Feargal de Freine
Ireland’s Strategic Imperative: Navigating Geopolitical Complexity in 2026
As organisations look ahead to 2026 and beyond, geopolitical turbulence is no longer a notional risk. Over the past 12 months geopolitics and its consequences have been an ever present on the agenda of executives, boards and policymakers and this year will see more of the same.
For Ireland, home to many multinationals and deeply embedded in global supply chains, geopolitics is a strategic reality that cannot be ignored.
Ireland continues to perform strongly in terms of our attractiveness for inbound Foreign Direct Investment (FDI). The IDA reported a record 323 investments in 2025, up 38% on 2024, including 80 R&D projects supporting €2.5bn in expenditure amongst IDA clients.
However, this does not mean Ireland can be complacent. From tariffs to supply chains to Artificial Intelligence, 2025 saw the rules of global business rewritten. As we look ahead to 2026, EY has identified 10 key global geostrategic themes that we expect will continue to dominate boardroom agendas this year. Of particular relevance are the following:
Trade and Tariffs
Tariffs will remain a feature of the global economy in 2026, as countries use tariffs and export controls as instruments of economic and geopolitical strategy. In response, Irish exporters and international businesses based here must challenge old assumptions about market access and exemptions.

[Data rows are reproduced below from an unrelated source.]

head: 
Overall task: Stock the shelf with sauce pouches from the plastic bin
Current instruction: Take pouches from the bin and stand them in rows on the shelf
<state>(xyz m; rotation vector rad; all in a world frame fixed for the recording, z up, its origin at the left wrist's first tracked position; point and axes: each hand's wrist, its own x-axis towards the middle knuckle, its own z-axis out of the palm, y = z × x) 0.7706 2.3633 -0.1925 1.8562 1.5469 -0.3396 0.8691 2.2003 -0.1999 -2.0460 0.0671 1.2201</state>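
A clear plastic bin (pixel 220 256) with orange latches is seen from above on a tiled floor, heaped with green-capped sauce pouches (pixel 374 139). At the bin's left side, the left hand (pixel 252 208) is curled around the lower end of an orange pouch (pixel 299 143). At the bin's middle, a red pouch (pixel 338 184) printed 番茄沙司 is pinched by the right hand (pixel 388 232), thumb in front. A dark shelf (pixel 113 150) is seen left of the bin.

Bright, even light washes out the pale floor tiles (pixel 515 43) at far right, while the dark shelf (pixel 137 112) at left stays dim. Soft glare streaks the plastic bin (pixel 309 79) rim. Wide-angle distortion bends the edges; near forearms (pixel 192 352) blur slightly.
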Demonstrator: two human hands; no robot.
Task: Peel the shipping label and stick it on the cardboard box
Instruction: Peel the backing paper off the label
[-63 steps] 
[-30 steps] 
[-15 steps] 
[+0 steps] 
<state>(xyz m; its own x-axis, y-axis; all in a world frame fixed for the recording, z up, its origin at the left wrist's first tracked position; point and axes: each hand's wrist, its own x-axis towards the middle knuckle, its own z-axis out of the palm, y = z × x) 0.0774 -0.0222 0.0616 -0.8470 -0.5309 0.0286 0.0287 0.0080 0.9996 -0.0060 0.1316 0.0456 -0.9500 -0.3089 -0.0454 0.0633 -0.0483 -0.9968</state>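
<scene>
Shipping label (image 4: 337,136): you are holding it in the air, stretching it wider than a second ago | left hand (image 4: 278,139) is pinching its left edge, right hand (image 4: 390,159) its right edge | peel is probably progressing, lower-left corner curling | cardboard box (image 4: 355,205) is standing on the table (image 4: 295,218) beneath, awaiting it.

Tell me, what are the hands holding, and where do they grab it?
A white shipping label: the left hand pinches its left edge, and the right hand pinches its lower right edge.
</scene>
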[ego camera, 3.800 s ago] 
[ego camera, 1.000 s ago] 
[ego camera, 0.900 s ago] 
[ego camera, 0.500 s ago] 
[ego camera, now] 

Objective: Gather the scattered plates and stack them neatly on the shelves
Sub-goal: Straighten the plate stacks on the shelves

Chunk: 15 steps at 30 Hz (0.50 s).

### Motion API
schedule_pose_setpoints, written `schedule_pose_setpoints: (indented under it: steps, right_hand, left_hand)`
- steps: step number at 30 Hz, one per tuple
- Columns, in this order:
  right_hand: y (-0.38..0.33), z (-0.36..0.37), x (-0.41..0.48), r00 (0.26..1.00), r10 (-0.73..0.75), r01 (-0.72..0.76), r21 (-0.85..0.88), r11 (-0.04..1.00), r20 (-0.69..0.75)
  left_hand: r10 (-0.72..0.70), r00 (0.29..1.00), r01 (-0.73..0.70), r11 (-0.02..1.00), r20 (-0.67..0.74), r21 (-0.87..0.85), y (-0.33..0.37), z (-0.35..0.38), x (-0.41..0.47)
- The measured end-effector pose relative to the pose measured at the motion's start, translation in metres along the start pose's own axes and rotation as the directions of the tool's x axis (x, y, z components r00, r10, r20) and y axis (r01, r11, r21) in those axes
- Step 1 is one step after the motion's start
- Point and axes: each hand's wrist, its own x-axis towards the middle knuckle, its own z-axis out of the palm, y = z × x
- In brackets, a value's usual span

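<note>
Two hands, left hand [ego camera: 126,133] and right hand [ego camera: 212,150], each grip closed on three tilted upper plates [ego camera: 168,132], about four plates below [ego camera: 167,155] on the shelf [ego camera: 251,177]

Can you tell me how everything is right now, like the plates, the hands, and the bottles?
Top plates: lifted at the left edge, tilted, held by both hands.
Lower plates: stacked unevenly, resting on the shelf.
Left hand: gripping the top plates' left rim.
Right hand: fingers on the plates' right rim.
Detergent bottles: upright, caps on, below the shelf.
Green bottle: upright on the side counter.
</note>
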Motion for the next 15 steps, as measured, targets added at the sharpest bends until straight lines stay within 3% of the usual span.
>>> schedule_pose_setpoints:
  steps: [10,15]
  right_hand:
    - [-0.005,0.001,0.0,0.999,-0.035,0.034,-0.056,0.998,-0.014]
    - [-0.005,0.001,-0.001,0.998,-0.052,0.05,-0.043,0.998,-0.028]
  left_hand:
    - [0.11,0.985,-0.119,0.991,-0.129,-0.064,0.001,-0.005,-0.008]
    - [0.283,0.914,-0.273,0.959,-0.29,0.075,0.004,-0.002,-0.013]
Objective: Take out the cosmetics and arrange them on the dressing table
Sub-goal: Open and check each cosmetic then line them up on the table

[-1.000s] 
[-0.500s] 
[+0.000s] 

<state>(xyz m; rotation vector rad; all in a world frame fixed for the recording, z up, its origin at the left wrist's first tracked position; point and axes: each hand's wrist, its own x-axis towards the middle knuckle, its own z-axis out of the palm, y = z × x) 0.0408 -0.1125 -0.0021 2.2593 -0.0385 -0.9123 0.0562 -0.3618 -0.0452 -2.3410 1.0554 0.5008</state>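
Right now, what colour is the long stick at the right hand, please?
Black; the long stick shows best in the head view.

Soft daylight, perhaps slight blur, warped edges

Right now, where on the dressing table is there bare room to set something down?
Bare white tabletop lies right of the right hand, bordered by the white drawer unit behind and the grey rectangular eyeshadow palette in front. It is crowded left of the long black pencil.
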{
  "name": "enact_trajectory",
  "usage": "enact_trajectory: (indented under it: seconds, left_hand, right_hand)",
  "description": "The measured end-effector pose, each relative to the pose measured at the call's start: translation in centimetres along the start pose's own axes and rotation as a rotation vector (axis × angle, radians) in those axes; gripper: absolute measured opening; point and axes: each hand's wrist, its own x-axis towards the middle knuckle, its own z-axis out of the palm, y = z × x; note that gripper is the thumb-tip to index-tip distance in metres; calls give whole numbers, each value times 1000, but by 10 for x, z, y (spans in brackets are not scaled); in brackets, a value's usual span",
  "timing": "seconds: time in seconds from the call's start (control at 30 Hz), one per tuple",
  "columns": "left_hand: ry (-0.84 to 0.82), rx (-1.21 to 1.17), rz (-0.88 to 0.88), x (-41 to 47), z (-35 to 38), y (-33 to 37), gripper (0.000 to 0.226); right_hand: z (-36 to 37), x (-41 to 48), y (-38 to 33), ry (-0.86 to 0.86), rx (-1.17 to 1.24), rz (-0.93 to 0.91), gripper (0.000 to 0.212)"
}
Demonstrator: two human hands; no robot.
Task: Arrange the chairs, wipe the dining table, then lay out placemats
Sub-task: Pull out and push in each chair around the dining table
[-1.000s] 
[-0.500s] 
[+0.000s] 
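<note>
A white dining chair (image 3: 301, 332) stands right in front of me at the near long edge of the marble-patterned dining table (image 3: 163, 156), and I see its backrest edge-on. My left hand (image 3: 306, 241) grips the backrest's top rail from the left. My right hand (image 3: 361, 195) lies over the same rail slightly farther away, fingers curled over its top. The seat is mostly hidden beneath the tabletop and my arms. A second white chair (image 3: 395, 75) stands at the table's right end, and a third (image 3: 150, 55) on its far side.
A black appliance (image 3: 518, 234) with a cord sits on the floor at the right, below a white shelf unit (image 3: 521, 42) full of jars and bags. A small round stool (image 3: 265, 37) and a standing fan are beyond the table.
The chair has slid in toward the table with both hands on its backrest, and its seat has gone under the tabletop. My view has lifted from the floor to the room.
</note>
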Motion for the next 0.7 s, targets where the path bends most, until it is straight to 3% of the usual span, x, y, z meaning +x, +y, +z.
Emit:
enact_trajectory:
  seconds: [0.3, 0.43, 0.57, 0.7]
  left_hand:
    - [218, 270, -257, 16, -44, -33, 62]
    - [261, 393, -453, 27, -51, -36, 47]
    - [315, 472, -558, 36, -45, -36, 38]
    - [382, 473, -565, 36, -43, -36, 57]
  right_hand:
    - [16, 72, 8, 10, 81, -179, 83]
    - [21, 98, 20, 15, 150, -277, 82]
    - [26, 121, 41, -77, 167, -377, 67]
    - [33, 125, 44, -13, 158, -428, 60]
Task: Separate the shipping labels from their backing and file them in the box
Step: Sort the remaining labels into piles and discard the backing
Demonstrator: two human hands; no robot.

This expected continuation of US tariff policies into the medium term, irrespective of any judicial decisions, however, must not trigger a deprioritisation of the Ireland-US two-way trade relationship. This long-established relationship remains fundamental, underpinned by shared heritage and multinational investment in both directions across the Atlantic.
At the same time, indigenous Irish businesses and multinationals based here, particularly those with manufacturing and service sites, need to think seriously about market diversification and how to optimise and protect supply chains.
State Intervention and Industrial Policy
Governments are increasingly shaping markets through subsidies, procurement rules and incentives tied to local content. The implications are twofold:
In markets where policy is tilting towards domestic or domiciled players, expect higher barriers and greater compliance demands.
In jurisdictions deploying targeted incentives to attract trusted partners, opportunities exist for Irish firms that demonstrate strong capabilities and governance.
Success depends on integrating policy intelligence into planning, not treating it as an afterthought. For Ireland, this means leveraging our role within the EU, ensuring our voice is influential in shaping policy, and preparing to maximise the strategic opportunities presented by our forthcoming EU Presidency.
Technology and Sovereign AI
Ireland’s technology footprint offers a genuine opportunity to lead in AI and data sovereignty.
With 16 of the world’s top 20 tech companies operating here, and with the latest figures from the IDA’s full year results for 2025 showing record R&D investment across all sectors, the potential is significant. To realise this potential, Ireland must prioritise digital infrastructure, energy capacity and governance frameworks that meet evolving expectations on data localisation and cyber resilience.
Spheres of Engagement
These dynamics will play out across four spheres of engagement, each of which brings distinct challenges and opportunities.
North America remains volatile on trade and regulation, yet it is indispensable for Irish exporters.
Asia-Pacific is doubling down on economic security and technology sovereignty, creating both competitive pressure and partnership potential.
Europe is striving to boost competitiveness and to simplify regulation.
Finally, the Middle East is recalibrating, with investment flows and energy dynamics opening new corridors as the region takes its place as a key sphere of global importance.
For Ireland, understanding these spheres is not academic; it is essential to shaping strategy and seizing growth opportunities in a fragmenting world.
So, what should Irish business leaders do? First, build resilience for the unexpected: as every business leader has learned in 2025, scenario planning is now a constant necessity. Second, bring geostrategic risk into corporate governance: political risk cannot sit in a silo. Third, adapt supply chains and footprints.
Geopolitical uncertainty is not a passing storm – it is the climate in which Irish businesses will operate in throughout 2026. Ireland’s strengths- trust, openness and partnership- remain real. The challenge is to match these with strategies that anticipate shocks, seize opportunities and safeguard national and business interests.